Start of Supplied data

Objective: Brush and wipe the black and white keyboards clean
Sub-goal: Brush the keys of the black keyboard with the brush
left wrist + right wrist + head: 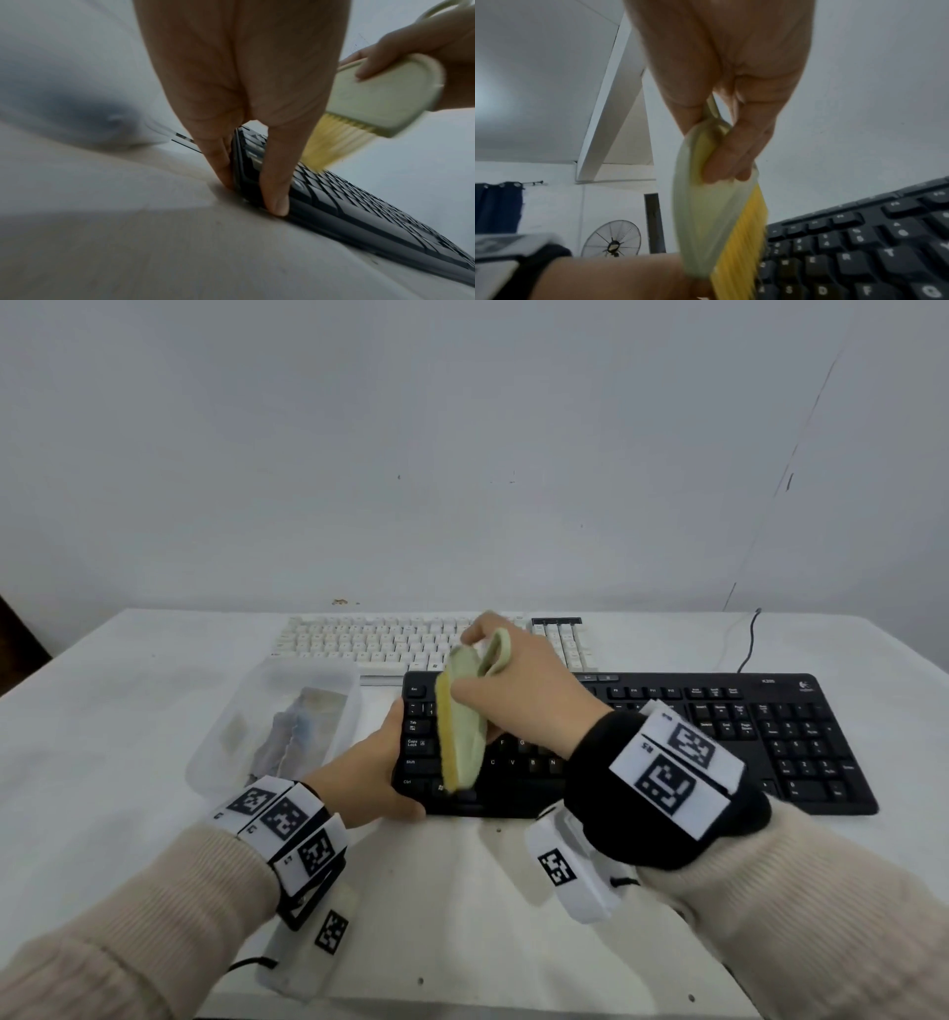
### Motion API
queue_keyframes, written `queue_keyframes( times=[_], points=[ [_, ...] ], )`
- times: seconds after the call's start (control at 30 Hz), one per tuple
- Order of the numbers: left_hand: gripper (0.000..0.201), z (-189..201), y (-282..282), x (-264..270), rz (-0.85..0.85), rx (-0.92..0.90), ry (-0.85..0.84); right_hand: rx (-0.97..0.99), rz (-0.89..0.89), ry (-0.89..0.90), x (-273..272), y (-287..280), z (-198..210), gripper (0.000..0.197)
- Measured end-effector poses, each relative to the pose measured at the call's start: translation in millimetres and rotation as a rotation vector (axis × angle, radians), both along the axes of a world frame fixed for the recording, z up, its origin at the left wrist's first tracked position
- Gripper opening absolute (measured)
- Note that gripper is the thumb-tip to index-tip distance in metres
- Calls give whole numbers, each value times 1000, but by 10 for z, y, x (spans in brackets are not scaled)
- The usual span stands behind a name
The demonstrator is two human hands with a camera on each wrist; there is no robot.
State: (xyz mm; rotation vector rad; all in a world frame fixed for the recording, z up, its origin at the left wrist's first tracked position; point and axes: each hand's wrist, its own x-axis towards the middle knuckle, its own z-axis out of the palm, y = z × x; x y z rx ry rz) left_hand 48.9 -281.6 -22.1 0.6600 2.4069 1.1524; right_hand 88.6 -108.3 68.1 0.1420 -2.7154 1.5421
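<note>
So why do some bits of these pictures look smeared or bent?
Head view: wide lens bows the table edges; the brush is motion-smeared. Left wrist view: dim, the plastic box a blurred blob, bristles streaked. Right wrist view: brush blurred, black keyboard legends soft but readable.

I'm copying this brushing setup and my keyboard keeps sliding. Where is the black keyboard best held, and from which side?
Probably its left end, taken from the left: the left hand pinches that thin edge of the black keyboard, thumb on top, leaving the keys clear for the brush.
</note>
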Motion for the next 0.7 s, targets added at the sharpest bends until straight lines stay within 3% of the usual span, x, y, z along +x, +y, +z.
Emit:
queue_keyframes(
  times=[0.1,0.47,0.7],
  points=[
    [110,17,8,6,-8,3,-3,-3,-35,72,-65,7,-37,33],
    [104,34,3,34,-6,36,-26,65,164,-92,286,79,-214,26],
    [110,60,25,49,10,3,-21,-65,-14,94,-5,-18,-66,33]
  ],
)
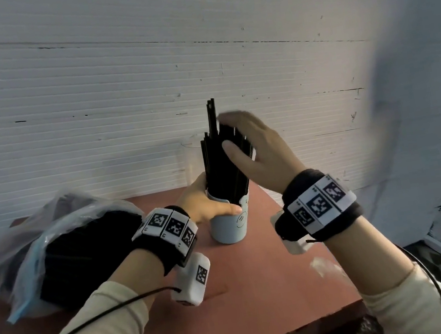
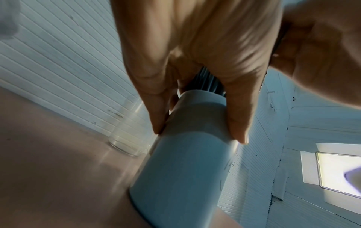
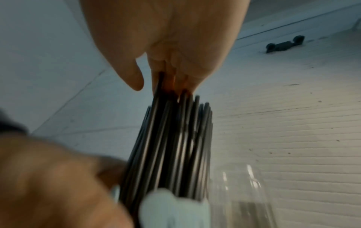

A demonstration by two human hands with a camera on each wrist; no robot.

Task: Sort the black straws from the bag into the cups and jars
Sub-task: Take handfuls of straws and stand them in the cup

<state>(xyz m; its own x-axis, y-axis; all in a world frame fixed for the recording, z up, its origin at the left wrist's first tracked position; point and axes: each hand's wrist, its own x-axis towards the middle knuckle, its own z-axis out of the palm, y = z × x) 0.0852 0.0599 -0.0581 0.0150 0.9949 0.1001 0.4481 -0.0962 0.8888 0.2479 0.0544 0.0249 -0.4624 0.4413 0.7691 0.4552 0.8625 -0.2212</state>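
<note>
White ribbed wall panels stood behind the reddish-brown table [image 1: 262, 290] where we worked. Near its far edge we steadied a pale blue cup [image 1: 227, 227] with our left hand [image 1: 205, 204], fingers and thumb curled round its upper wall. That cup was already packed with black straws [image 1: 225, 166], standing upright and splaying a little at the top, a few taller than the rest. Our right hand [image 1: 258, 155] lay against their upper ends with fingers straight, pressing or tapping them rather than clasping any. Just behind the cup, by the wall, a clear glass jar [image 2: 129, 135] stood, and we could not tell whether it held anything. At the table's left edge the plastic bag [image 1: 53, 251] bulged with a thick bundle of straws. We judged one cup about filled and most of the sorting yet to do.
</note>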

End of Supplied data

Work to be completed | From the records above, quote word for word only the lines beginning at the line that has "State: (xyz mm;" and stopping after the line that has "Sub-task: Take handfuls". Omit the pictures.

Your response |
State: (xyz mm; rotation vector rad; all in a world frame fixed for the recording, z up, its origin at the left wrist's first tracked position; point and axes: each hand's wrist, its own x-axis towards the middle knuckle, its own z-axis out of the palm, y = z × x; x y z rx ry rz) left_hand 48.9 -281.6 -22.1 0.6600 2.4069 1.1524; right_hand 88.6 -108.3 68.1 0.1420 -2.7154 1.5421
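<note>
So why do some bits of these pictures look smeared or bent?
Head view: wide lens bows the table edges; the brush is motion-smeared. Left wrist view: dim, the plastic box a blurred blob, bristles streaked. Right wrist view: brush blurred, black keyboard legends soft but readable.

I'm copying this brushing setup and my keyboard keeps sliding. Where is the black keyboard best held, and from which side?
Probably its left end, taken from the left: the left hand pinches that thin edge of the black keyboard, thumb on top, leaving the keys clear for the brush.
</note>
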Motion for the next 0.7 s, targets added at the sharpest bends until straight lines stay within 3% of the usual span, x, y, z along +x, +y, +z.
Emit:
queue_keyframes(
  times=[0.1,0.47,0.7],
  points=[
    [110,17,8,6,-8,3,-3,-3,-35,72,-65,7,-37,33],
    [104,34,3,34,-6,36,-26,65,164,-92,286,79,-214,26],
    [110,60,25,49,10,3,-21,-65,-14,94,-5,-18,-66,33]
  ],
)

A demonstration by two human hands with a camera on each wrist; no robot.

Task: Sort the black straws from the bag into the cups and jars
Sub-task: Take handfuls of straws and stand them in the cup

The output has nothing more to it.